“Mis hijos no hablan conmigo, otro idioma han aprendido…”, versa una línea de La jaula de oro, canción de Los Tigres del Norte que desde 1984 hasta la fecha ha sido abrazada como una confesión colectiva de miles de mexicanos que llegaron como indocumentados a Estados Unidos y cuya descendencia, nacida allá, ha elegido el inglés como su idioma a usar.
Y el idioma duele. Golpea con fuerza en la identidad, en la añoranza del país abandonado, en las raíces. Miles de paisanos entran en conflicto porque sus hijos o nietos se comunican con ellos a través de un idioma que entienden pero no es suyo. Sienten una especie de traición al origen, un entierro de su vínculo más cercano con la patria que les vio nacer. Pero eso no ocurre con la familia Mejía. Se trata de una dinastía que irrumpe con ese perfil melancólico y aprehensivo de sentimiento patriótico respecto a la lengua. Por el contrario, conviven con ese aspecto bicultural en completa armonía.
El idioma de los Mejía va por otro lado, el del amor. La directora Trisha Ziff centra su atención en mostrar lo emotivo y luminoso de una familia mexicoamericana con la que vuelve a reconectar luego de un antiguo documental. Primero los conoció en la década de los noventa, periodo en que los tres hijos de Leo y Mercedes Mejía eran todavía chicos. Todos nacidos en Fresno, California, ciudad en la que se afincaron para convertirla en su hogar. De ese encuentro surgió una película de corte casero que contaba cómo fue la transición de dejar México para ir a Estados Unidos en búsqueda de una mejor vida. Casi dos décadas después, la realizadora se reencontró con ellos para notar un cambio drástico: los nietos.
La familia se amplió. Creció el número de descendientes de sangre mexicana pero angloparlantes. Leo y Mercedes hablan español, mientras que sus hijos y nietos lo hacen en inglés. Eso no ha sido obstáculo para lograr una convivencia armónica, unida y de sumo cariño hacia ambas culturas. Trisha Ziff presta su interés personal en la forma que tienen de celebrar Halloween y Día de Muertos, tradiciones que respetan por igual y que ejemplifican perfectamente lo que significan como una tribu agradecida con sus dos naciones.

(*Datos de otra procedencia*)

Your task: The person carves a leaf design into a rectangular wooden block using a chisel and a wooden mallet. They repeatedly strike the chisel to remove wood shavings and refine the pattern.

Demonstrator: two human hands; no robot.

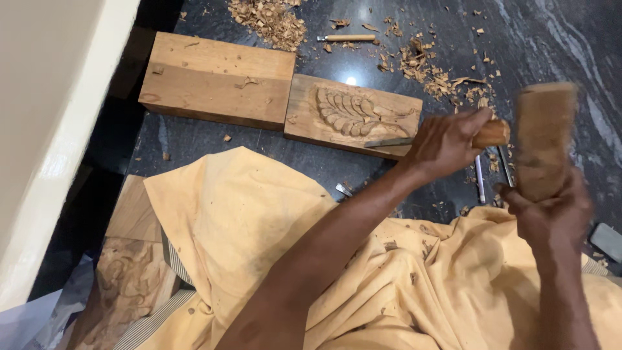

En contraste a los relatos verídicos sobre un discurso de amor-odio o sufrimiento que tienen connacionales mexicanos migrantes hacia Estados Unidos, los Mejía están exentos de cualquier sentimiento negativo hacia ese país. Una clave está -si así se le quiere apreciar desde el ángulo que representa el inicio de todo- en la relación de Leo y Mercedes. Su matrimonio, sólido y fortalecido en el respeto mutuo, es un cimiento amoroso en varios sentidos. Sienten aprecio por el pasado y el presente, por el español y el inglés, por su país de origen y su país adoptivo, por el trabajo y el descanso. Juntos son un equilibrio que sostiene y orienta a una familia que extiende ese legado en Fresno.
Tal amor que envuelve a los Mejía tiene una amplitud en la experiencia de llevar a los nietos de vacaciones al poblado de Magdalena Jaltepec, Oaxaca, terruño donde comenzó a escribirse su historia cuando el bisabuelo, padre de Leo, fue a Estados Unidos y volvió para demostrar que la felicidad puede construirse en los dos lados. Eso sí, con base en el trabajo y cariño manifiesto por los suyos. Es en esta región oaxaqueña donde se sembró la semilla que hasta la actualidad cosecha la familia. Sin embargo, faltaba que los nietos conectaran con la otra mitad de su identidad a través de conocer el territorio de sus antecesores.
Oaxacalifornia, el regreso, es un documental cuya historia rompe el esquema de las narrativas orales, literarias, cinematográficas y musicales que abordan la multiculturalidad con acontecimientos trágicos y de rencores. Quepan aquí las palabras que el señor Leo Mejía declaró a Spoiler en entrevista: “Mexicanos como nosotros, como mi familia, también existimos en Estados Unidos. Es cuestión de que nos observen”. Trisha Ziff supo observarlos.